§ PROBLEM REQUIREMENTS:
Repeat the entries exactly as they are written.

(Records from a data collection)
▼▼▼

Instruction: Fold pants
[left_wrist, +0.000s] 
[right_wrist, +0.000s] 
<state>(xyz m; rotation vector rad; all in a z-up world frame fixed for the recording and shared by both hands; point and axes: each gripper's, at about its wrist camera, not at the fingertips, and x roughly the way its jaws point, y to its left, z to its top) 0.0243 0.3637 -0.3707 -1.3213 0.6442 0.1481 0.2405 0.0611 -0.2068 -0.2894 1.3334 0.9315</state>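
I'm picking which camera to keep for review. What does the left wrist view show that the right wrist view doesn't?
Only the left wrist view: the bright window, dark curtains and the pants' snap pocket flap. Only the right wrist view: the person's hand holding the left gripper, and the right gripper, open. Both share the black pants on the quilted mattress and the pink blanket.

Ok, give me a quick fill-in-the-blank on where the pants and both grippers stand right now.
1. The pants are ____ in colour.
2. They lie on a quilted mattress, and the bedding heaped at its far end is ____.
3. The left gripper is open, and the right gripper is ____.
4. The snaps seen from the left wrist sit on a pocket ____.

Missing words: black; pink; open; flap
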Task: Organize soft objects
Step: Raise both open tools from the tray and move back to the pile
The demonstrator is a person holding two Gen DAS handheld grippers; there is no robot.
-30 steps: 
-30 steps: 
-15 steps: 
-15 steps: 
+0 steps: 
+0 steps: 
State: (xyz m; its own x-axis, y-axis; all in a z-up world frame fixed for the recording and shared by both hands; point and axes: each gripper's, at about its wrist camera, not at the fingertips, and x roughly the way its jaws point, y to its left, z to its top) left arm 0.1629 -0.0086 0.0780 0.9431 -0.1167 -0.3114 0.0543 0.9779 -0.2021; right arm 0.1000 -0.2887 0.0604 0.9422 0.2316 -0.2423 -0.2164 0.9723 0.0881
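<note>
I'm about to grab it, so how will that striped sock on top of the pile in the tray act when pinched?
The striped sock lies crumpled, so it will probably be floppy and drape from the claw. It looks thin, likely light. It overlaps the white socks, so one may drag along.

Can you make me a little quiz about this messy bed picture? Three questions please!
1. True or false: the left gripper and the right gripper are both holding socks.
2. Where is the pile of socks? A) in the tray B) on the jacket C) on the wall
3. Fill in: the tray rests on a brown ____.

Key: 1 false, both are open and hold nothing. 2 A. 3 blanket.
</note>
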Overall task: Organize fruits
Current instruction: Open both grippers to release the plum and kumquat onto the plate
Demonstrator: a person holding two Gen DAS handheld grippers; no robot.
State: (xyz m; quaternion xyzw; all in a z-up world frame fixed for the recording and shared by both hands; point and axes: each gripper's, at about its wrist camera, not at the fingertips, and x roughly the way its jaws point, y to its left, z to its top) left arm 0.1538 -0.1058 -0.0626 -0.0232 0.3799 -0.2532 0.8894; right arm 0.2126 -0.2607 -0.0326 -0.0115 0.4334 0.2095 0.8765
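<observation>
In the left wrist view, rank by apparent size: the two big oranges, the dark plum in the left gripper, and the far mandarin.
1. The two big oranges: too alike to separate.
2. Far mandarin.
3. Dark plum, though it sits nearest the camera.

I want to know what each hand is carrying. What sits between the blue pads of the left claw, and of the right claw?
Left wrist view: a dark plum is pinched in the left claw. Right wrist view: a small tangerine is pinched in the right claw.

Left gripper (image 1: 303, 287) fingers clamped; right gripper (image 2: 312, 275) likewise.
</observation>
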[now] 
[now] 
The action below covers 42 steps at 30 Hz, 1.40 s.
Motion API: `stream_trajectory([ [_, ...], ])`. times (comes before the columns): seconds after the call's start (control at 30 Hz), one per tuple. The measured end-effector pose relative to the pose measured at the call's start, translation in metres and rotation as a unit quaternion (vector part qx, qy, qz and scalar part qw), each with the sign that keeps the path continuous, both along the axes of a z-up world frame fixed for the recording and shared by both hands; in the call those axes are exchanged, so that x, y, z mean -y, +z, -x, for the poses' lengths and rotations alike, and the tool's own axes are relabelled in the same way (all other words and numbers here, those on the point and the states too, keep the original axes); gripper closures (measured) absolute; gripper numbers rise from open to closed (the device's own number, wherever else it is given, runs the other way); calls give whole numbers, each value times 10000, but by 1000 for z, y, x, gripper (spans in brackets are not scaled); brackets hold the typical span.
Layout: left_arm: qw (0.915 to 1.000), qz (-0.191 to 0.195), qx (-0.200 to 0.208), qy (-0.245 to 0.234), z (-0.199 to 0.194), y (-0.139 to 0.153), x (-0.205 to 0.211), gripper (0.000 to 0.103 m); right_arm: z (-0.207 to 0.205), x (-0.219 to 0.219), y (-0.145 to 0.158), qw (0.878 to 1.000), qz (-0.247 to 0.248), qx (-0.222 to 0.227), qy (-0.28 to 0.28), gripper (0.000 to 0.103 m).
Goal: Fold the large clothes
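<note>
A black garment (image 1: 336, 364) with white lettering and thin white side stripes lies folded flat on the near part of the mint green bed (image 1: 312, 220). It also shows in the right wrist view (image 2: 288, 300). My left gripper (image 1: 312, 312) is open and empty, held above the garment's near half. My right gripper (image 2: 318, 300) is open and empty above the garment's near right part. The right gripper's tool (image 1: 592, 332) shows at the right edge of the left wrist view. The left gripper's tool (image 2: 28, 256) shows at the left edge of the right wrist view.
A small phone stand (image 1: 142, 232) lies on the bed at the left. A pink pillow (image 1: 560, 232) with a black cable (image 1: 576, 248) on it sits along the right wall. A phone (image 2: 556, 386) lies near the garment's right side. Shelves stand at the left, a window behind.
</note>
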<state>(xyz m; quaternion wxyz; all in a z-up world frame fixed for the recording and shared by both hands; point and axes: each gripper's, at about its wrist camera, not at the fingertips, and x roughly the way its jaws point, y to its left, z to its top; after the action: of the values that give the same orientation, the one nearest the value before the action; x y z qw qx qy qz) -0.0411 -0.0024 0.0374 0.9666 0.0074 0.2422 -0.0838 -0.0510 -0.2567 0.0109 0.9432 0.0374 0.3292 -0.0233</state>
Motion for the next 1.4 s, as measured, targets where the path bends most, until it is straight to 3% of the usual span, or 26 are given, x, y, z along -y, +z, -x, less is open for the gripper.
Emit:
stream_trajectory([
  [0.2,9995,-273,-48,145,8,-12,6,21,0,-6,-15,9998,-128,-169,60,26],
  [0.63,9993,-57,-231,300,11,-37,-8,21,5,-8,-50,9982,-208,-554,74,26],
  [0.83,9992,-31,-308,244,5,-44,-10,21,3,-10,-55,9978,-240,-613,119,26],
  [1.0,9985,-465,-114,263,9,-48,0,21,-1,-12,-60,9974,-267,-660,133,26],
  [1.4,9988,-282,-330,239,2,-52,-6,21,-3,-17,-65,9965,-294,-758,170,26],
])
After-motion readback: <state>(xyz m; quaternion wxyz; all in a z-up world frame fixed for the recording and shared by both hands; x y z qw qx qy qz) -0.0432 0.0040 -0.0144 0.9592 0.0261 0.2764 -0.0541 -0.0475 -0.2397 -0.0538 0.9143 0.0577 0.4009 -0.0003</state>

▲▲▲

§ OUTPUT FOR THIS TASK:
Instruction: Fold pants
[left_wrist, +0.000s] 
[right_wrist, +0.000s] 
<state>(xyz m; rotation vector rad; all in a z-up world frame fixed for the recording and shared by both hands; point and axes: each gripper's, at about its wrist camera, not at the fingertips, and x roughly the way its jaws point, y to its left, z to its top) 0.0243 0.3637 -0.3707 -1.3213 0.6442 0.1481 0.2405 0.0611 -0.2068 -0.2894 1.3334 0.9315</state>
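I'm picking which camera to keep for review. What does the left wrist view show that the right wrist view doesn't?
Only the left wrist view: the bright window, dark curtains and the pants' snap pocket flap. Only the right wrist view: the person's hand holding the left gripper, and the right gripper, open. Both share the black pants on the quilted mattress and the pink blanket.

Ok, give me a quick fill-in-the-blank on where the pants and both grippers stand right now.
1. The pants are ____ in colour.
2. They lie on a quilted mattress, and the bedding heaped at its far end is ____.
3. The left gripper is open, and the right gripper is ____.
4. The snaps seen from the left wrist sit on a pocket ____.

Missing words: black; pink; open; flap
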Task: Organize soft objects
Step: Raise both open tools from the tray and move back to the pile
The demonstrator is a person holding two Gen DAS handheld grippers; there is no robot.
-30 steps: 
-30 steps: 
-15 steps: 
-15 steps: 
+0 steps: 
+0 steps: 
State: (xyz m; its own x-axis, y-axis; all in a z-up world frame fixed for the recording and shared by both hands; point and axes: each gripper's, at about its wrist camera, not at the fingertips, and x roughly the way its jaws point, y to its left, z to its top) left arm 0.1629 -0.0086 0.0780 0.9431 -0.1167 -0.3114 0.0543 0.9779 -0.2021; right arm 0.1000 -0.2887 0.0604 0.9422 0.2316 -0.2423 -0.2164 0.9723 0.0881
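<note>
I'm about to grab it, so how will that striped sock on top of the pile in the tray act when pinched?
The striped sock lies crumpled, so it will probably be floppy and drape from the claw. It looks thin, likely light. It overlaps the white socks, so one may drag along.

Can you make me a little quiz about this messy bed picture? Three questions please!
1. True or false: the left gripper and the right gripper are both holding socks.
2. Where is the pile of socks? A) in the tray B) on the jacket C) on the wall
3. Fill in: the tray rests on a brown ____.

Key: 1 false, both are open and hold nothing. 2 A. 3 blanket.
</note>
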Overall task: Organize fruits
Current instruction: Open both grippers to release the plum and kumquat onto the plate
Demonstrator: a person holding two Gen DAS handheld grippers; no robot.
State: (xyz m; quaternion xyzw; all in a z-up world frame fixed for the recording and shared by both hands; point and axes: each gripper's, at about its wrist camera, not at the fingertips, and x roughly the way its jaws point, y to its left, z to its top) left arm 0.1538 -0.1058 -0.0626 -0.0232 0.3799 -0.2532 0.8894; right arm 0.2126 -0.2607 -0.0326 -0.0115 0.4334 0.2095 0.8765
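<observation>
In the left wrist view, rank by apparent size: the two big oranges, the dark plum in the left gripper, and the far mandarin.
1. The two big oranges: too alike to separate.
2. Far mandarin.
3. Dark plum, though it sits nearest the camera.

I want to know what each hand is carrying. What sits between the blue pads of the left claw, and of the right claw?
Left wrist view: a dark plum is pinched in the left claw. Right wrist view: a small tangerine is pinched in the right claw.

Left gripper (image 1: 303, 287) fingers clamped; right gripper (image 2: 312, 275) likewise.
</observation>
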[now] 
[now] 
The action below covers 42 steps at 30 Hz, 1.40 s.
Motion API: `stream_trajectory([ [_, ...], ])`. times (comes before the columns): seconds after the call's start (control at 30 Hz), one per tuple. The measured end-effector pose relative to the pose measured at the call's start, translation in metres and rotation as a unit quaternion (vector part qx, qy, qz and scalar part qw), each with the sign that keeps the path continuous, both along the axes of a z-up world frame fixed for the recording and shared by both hands; in the call those axes are exchanged, so that x, y, z mean -y, +z, -x, for the poses' lengths and rotations alike, and the tool's own axes are relabelled in the same way (all other words and numbers here, those on the point and the states too, keep the original axes); gripper closures (measured) absolute; gripper numbers rise from open to closed (the device's own number, wherever else it is given, runs the other way); calls give whole numbers, each value times 10000, but by 1000 for z, y, x, gripper (spans in brackets are not scaled); brackets hold the typical span.
Layout: left_arm: qw (0.915 to 1.000), qz (-0.191 to 0.195), qx (-0.200 to 0.208), qy (-0.245 to 0.234), z (-0.199 to 0.194), y (-0.139 to 0.153), x (-0.205 to 0.211), gripper (0.000 to 0.103 m); right_arm: z (-0.207 to 0.205), x (-0.219 to 0.219), y (-0.145 to 0.158), qw (0.878 to 1.000), qz (-0.247 to 0.248), qx (-0.222 to 0.227), qy (-0.28 to 0.28), gripper (0.000 to 0.103 m).
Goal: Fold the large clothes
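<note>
A black garment (image 1: 336, 364) with white lettering and thin white side stripes lies folded flat on the near part of the mint green bed (image 1: 312, 220). It also shows in the right wrist view (image 2: 288, 300). My left gripper (image 1: 312, 312) is open and empty, held above the garment's near half. My right gripper (image 2: 318, 300) is open and empty above the garment's near right part. The right gripper's tool (image 1: 592, 332) shows at the right edge of the left wrist view. The left gripper's tool (image 2: 28, 256) shows at the left edge of the right wrist view.
A small phone stand (image 1: 142, 232) lies on the bed at the left. A pink pillow (image 1: 560, 232) with a black cable (image 1: 576, 248) on it sits along the right wall. A phone (image 2: 556, 386) lies near the garment's right side. Shelves stand at the left, a window behind.
</note>
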<state>(xyz m; quaternion wxyz; all in a z-up world frame fixed for the recording and shared by both hands; point and axes: each gripper's, at about its wrist camera, not at the fingertips, and x roughly the way its jaws point, y to its left, z to its top; after the action: of the values that give the same orientation, the one nearest the value before the action; x y z qw qx qy qz) -0.0411 -0.0024 0.0374 0.9666 0.0074 0.2422 -0.0838 -0.0510 -0.2567 0.0109 0.9432 0.0374 0.3292 -0.0233</state>
Motion for the next 1.4 s, as measured, targets where the path bends most, until it is straight to 3% of the usual span, or 26 are given, x, y, z along -y, +z, -x, less is open for the gripper.
Emit:
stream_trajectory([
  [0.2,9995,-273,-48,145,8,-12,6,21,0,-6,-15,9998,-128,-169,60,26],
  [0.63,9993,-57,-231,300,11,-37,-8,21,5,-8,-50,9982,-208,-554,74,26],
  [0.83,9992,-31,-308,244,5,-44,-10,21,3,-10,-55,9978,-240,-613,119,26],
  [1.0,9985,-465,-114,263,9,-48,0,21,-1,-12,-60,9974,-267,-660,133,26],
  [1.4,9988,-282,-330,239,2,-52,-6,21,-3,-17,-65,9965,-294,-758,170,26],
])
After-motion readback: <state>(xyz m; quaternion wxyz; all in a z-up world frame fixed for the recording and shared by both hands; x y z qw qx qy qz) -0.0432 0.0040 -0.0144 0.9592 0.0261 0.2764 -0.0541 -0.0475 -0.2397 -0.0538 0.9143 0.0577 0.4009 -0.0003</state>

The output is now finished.